Antivirals need to be given as early as possible, before an
infection takes hold in order to be most effective. Merck tested its drug
within five days of symptom onset.
"This means that we have time to treat people and really
provide a benefit from a public health perspective," Annaliesa Anderson,
head of the Pfizer program, told Reuters.
The company did not detail side effects of the treatment, but said
adverse events happened in about 20% of both treatment and placebo patients.
Ritonavir's possible side effects include nausea and diarrhea.
White House Chief of Staff Ronald Klain said the prospect of an antiviral
this effective along with rollout of vaccines for children between
the age of 5 and 11 underway could be a turning point week in fight against
COVID-19. Klain cautioned that the pill still needed to be reviewed by the FDA.

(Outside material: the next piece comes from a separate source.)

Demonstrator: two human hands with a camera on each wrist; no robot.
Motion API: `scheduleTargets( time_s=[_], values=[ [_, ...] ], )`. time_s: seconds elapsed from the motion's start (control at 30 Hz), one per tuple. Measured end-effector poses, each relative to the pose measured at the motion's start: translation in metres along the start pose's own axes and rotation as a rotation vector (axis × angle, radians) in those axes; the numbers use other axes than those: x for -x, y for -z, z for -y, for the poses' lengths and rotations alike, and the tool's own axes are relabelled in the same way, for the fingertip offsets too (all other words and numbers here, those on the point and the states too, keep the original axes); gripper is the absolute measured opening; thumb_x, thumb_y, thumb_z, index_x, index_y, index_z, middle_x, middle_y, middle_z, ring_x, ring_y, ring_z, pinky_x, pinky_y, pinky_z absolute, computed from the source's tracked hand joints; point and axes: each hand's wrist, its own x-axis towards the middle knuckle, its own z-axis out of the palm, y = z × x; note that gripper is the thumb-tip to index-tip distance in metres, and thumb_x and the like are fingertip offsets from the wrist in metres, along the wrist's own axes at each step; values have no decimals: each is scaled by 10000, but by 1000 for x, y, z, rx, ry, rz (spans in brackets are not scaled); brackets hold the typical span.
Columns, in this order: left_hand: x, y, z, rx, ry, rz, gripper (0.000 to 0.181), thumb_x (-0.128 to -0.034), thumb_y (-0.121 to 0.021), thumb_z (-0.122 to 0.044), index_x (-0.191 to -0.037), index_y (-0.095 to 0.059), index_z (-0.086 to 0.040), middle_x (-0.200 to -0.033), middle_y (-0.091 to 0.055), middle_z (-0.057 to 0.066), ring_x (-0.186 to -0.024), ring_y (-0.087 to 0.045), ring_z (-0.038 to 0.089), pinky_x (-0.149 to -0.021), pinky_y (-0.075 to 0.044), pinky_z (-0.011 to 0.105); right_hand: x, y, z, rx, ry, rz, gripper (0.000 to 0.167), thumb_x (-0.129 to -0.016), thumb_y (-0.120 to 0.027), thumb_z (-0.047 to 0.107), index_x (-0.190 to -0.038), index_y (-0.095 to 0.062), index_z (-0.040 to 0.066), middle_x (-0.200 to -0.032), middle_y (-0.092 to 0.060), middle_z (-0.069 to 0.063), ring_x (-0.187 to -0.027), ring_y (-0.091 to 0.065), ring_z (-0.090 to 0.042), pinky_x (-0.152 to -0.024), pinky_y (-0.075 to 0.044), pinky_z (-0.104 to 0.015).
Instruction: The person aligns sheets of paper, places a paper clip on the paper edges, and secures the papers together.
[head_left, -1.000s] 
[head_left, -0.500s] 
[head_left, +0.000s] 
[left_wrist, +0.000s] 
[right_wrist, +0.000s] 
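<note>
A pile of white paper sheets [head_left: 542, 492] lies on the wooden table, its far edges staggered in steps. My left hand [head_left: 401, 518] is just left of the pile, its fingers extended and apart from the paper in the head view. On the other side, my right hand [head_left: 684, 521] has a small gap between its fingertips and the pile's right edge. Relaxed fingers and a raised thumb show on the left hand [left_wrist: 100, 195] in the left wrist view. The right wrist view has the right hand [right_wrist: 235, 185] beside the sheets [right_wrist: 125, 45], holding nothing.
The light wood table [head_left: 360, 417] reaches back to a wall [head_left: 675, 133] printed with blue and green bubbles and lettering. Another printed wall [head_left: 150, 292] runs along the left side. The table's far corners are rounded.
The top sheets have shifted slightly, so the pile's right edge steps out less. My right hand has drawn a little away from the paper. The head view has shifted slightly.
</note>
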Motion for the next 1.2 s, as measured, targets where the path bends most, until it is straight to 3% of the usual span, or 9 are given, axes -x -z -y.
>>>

"These data suggest that our oral antiviral candidate, if
approved by regulatory authorities, has the potential to save patients’ lives,
reduce the severity of COVID-19 infections, and eliminate up to nine out of ten
hospitalizations," Bourla said in a statement.
Pfizer said it was currently expecting to produce more than
180,000 packs by the end of 2021 and at least 50 million packs by the end of
2022, of which 21 million would be produced in the first half.
Merck has already made licensing arrangements with some generic
drug manufacturers to supply molnupiravir outside of high income countries.
CEO Bourla told Reuters earlier this week that Pfizer was pursuing
different options to make its drug available globally. "We are clearly
considering, to make sure that we will have enough doses as soon as possible
and also equitable access to all, so all options are on the table," he
said.
Pfizer's drug, part of a class known as protease inhibitors, is
designed to block an enzyme the coronavirus needs to multiply.
Merck's molnupiravir has a different mechanism of
action designed to introduce errors into the genetic code of the virus. Merck
has already sold millions of courses of the treatment to the United States,
Britain and others.
Pfizer is also studying whether its pill could be used by people
without risk factors for serious COVID-19 as well as to prevent coronavirus
infection in people exposed to the virus.